A word-for-word copy of the listing is what's needed; leave out every image.

(Beginning of Collected data)

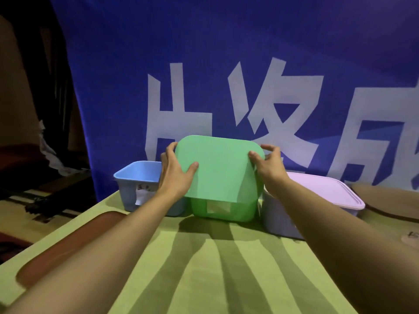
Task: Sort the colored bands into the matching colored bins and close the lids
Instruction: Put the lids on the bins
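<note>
A green lid [221, 168] is held tilted above the green bin [223, 210] at the middle of the table. My left hand [175, 172] grips the lid's left edge, thumb on top. My right hand [268, 163] grips its right edge the same way. Left of the green bin stands a blue bin [136, 177] with no lid on it. To the right sits a pink bin [278, 219] with its pink lid [324, 189] on. The lid hides the inside of the green bin, and no bands are visible.
The bins stand in a row at the far side of a green-and-yellow patterned cloth [204, 268]. A blue banner [226, 75] with large white characters hangs right behind them. A brown oval patch [68, 248] lies at the left, and dark furniture sits beyond the table's left edge.
</note>
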### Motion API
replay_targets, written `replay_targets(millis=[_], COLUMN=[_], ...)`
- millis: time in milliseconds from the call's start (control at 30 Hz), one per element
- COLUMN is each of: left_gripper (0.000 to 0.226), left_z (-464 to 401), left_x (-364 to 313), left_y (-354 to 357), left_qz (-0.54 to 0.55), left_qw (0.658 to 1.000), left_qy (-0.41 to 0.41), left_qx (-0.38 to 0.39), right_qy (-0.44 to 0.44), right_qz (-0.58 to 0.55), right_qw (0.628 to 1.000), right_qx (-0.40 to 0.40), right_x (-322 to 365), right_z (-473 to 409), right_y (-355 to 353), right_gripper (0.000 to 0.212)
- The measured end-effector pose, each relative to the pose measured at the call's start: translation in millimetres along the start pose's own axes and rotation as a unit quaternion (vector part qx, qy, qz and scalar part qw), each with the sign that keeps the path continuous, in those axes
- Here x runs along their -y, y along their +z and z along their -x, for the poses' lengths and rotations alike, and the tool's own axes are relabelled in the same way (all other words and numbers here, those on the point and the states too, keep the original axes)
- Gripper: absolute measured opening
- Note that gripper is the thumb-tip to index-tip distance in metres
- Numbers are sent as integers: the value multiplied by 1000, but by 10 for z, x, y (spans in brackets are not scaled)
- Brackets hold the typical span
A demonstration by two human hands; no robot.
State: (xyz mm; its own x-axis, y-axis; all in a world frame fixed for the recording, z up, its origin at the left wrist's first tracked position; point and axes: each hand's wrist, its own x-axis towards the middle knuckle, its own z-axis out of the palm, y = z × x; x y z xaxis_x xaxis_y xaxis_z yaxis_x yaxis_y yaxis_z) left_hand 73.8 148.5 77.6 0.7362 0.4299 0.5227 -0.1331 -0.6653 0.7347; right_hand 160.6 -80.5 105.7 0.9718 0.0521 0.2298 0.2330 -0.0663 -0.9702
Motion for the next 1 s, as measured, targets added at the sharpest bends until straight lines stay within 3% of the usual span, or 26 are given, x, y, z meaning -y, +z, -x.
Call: replay_targets(millis=[200,333,533,700,1000], left_gripper=[64,62,59,51,57], left_z=[-370,-565,-755,-849,-939], left_x=[-43,10,194,323,386], left_y=[493,728,946,997,991], left_qz=[-12,-84,-181,-215,-268], left_qw=[998,993,975,966,936], left_qy=[-46,-66,-78,-54,-31], left_qx=[37,59,99,134,226], right_qy=[-2,-16,18,5,11], right_qz=[175,326,483,527,569], right_qw=[984,945,872,845,815], right_qx=[-31,18,80,86,109], right_x=[-224,-300,-553,-655,-642], right_z=[-553,-687,-839,-914,-870], right_y=[-168,-85,82,108,156], right_gripper=[54,68,64,66,66])
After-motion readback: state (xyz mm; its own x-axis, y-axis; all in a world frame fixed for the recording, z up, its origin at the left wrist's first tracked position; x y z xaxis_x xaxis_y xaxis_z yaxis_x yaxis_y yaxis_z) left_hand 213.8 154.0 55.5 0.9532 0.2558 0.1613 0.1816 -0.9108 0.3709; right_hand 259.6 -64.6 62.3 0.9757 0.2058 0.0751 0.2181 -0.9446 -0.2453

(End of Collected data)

→ Answer for this exercise
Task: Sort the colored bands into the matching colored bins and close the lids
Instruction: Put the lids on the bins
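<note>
A green lid [221, 168] is held tilted above the green bin [223, 210] at the middle of the table. My left hand [175, 172] grips the lid's left edge, thumb on top. My right hand [268, 163] grips its right edge the same way. Left of the green bin stands a blue bin [136, 177] with no lid on it. To the right sits a pink bin [278, 219] with its pink lid [324, 189] on. The lid hides the inside of the green bin, and no bands are visible.
The bins stand in a row at the far side of a green-and-yellow patterned cloth [204, 268]. A blue banner [226, 75] with large white characters hangs right behind them. A brown oval patch [68, 248] lies at the left, and dark furniture sits beyond the table's left edge.
</note>
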### Motion API
replay_targets, written `replay_targets(millis=[_], COLUMN=[_], ...)`
- millis: time in milliseconds from the call's start (control at 30 Hz), one per element
- COLUMN is each of: left_gripper (0.000 to 0.226), left_z (-464 to 401), left_x (-364 to 313), left_y (-354 to 357), left_qz (-0.54 to 0.55), left_qw (0.658 to 1.000), left_qy (-0.41 to 0.41), left_qx (-0.38 to 0.39), right_qy (-0.44 to 0.44), right_qz (-0.58 to 0.55), right_qw (0.628 to 1.000), right_qx (-0.40 to 0.40), right_x (-322 to 365), right_z (-473 to 409), right_y (-355 to 353), right_gripper (0.000 to 0.212)
- The measured end-effector pose, each relative to the pose measured at the call's start: translation in millimetres along the start pose's own axes and rotation as a unit quaternion (vector part qx, qy, qz and scalar part qw), each with the sign that keeps the path continuous, in those axes
- Here x runs along their -y, y along their +z and z along their -x, for the poses' lengths and rotations alike, and the tool's own axes are relabelled in the same way (all other words and numbers here, those on the point and the states too, keep the original axes)
- Gripper: absolute measured opening
- Note that gripper is the thumb-tip to index-tip distance in metres
- Numbers are sent as integers: the value multiplied by 1000, but by 10 for z, x, y (spans in brackets are not scaled)
- Brackets hold the typical span
A demonstration by two human hands; no robot.
State: (xyz mm; its own x-axis, y-axis; all in a world frame fixed for the recording, z up, its origin at the left wrist's first tracked position; point and axes: each hand's wrist, its own x-axis towards the middle knuckle, its own z-axis out of the palm, y = z × x; x y z xaxis_x xaxis_y xaxis_z yaxis_x yaxis_y yaxis_z) left_hand 73.8 148.5 77.6 0.7362 0.4299 0.5227 -0.1331 -0.6653 0.7347; right_hand 160.6 -80.5 105.7 0.9718 0.0521 0.2298 0.2330 -0.0663 -0.9702
Motion for the next 1 s, as measured, targets added at the sharpest bends until straight lines stay within 3% of the usual span, or 26 are given, x, y, z meaning -y, +z, -x.
Call: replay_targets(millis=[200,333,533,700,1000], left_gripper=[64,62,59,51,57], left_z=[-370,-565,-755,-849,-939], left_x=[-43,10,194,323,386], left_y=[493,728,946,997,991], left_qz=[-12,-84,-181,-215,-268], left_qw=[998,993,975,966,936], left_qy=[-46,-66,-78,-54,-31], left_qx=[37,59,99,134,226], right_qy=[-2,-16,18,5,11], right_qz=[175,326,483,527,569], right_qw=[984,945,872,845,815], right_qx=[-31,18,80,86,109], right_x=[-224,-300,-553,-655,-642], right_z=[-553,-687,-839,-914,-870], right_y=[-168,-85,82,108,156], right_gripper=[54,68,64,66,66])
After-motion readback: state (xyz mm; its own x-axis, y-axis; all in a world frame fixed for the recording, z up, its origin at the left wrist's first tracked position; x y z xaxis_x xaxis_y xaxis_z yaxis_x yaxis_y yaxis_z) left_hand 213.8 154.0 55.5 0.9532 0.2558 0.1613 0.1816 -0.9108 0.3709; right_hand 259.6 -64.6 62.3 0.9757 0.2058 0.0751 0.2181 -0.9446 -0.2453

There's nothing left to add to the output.